▶ What to work on
Find all lines with the word "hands" in the material, then copy them.

▶ Entries provided
□ □ □ □ □
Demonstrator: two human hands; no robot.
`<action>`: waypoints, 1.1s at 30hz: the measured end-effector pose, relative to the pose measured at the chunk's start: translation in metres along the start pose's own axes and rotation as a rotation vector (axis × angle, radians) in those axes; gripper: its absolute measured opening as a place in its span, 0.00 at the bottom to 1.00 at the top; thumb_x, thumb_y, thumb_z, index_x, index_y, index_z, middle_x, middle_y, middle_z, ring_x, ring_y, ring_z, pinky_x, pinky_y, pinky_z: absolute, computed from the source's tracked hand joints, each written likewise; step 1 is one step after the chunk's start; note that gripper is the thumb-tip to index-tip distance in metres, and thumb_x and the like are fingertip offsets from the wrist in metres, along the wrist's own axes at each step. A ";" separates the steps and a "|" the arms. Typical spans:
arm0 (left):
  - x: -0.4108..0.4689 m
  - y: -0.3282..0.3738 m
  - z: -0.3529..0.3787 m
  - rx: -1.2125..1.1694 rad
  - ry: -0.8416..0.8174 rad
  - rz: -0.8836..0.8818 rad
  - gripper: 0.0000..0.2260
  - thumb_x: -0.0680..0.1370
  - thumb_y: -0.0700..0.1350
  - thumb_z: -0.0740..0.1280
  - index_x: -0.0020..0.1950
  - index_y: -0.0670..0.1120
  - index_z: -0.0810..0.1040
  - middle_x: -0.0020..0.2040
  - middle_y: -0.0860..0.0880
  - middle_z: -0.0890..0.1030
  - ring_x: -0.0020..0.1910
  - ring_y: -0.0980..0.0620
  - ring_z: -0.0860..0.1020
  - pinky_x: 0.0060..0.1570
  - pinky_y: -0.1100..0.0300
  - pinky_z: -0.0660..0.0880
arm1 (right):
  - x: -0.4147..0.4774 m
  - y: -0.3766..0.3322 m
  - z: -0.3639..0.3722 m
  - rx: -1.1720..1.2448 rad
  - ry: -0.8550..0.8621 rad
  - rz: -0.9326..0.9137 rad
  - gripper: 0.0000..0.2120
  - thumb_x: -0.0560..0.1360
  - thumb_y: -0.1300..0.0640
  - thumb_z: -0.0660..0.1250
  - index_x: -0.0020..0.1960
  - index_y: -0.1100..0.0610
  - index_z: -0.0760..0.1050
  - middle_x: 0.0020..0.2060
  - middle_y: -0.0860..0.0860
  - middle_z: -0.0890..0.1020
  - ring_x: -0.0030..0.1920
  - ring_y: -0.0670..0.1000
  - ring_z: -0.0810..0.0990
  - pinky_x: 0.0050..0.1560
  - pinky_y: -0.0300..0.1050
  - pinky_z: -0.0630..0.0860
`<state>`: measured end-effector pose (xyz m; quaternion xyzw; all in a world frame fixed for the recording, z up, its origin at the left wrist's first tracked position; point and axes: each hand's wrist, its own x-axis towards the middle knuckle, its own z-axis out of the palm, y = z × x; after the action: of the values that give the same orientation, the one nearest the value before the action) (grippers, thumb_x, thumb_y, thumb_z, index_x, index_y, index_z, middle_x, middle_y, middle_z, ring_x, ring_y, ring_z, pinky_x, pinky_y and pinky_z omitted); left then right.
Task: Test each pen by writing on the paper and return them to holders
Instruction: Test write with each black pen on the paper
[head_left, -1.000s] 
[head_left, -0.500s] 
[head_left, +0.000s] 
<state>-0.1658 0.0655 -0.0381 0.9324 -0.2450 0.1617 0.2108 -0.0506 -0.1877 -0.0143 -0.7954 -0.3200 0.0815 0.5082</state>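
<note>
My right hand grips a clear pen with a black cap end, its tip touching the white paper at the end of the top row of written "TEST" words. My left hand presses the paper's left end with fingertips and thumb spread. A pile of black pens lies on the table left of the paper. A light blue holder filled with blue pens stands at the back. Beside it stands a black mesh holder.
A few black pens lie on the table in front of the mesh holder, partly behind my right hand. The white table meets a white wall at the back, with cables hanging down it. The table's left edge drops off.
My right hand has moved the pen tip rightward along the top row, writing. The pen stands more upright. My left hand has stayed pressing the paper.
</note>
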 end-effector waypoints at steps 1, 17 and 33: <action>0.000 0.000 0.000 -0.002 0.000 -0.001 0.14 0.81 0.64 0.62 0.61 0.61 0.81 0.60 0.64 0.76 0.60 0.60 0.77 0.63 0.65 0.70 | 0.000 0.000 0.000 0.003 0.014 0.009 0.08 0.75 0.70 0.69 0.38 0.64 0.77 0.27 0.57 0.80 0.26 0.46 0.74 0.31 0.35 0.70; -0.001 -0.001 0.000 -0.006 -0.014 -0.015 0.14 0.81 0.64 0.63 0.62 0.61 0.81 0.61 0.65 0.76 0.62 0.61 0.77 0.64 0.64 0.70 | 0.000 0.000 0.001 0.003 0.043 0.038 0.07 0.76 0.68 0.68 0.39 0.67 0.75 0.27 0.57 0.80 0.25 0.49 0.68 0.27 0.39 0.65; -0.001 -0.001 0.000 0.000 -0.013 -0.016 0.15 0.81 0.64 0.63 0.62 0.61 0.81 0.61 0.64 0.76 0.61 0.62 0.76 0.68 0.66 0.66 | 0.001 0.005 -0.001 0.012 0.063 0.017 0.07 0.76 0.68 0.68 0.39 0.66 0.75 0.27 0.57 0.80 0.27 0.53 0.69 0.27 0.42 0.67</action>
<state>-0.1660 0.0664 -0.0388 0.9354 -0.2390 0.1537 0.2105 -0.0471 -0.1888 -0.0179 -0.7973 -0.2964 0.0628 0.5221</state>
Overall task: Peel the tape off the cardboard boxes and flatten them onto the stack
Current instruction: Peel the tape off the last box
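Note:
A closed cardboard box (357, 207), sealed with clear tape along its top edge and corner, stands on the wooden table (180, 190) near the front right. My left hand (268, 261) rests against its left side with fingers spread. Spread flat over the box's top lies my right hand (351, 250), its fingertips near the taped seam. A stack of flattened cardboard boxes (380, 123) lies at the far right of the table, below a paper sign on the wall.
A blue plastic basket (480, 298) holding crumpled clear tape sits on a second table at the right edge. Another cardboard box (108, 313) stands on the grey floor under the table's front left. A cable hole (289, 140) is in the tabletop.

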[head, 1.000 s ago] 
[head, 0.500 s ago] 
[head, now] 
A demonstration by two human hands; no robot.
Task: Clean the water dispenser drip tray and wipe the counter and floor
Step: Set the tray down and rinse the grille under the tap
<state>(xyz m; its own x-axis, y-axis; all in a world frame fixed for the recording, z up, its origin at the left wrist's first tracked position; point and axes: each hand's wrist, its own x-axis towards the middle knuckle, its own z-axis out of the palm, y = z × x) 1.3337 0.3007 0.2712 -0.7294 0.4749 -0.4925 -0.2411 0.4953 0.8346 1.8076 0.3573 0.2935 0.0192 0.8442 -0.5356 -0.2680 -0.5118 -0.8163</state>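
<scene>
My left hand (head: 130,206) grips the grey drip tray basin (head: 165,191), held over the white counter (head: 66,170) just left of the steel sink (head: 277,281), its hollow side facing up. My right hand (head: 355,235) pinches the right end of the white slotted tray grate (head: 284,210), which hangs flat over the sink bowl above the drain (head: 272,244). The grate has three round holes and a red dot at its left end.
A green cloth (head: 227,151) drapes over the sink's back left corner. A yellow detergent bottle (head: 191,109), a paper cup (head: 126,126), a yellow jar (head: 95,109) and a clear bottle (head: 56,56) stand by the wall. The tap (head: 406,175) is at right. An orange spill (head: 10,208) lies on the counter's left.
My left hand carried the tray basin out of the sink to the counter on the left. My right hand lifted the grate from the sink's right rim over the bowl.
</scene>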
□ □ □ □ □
▶ Output of the task
Demonstrator: two human hands; no robot.
A demonstration by two human hands; no robot.

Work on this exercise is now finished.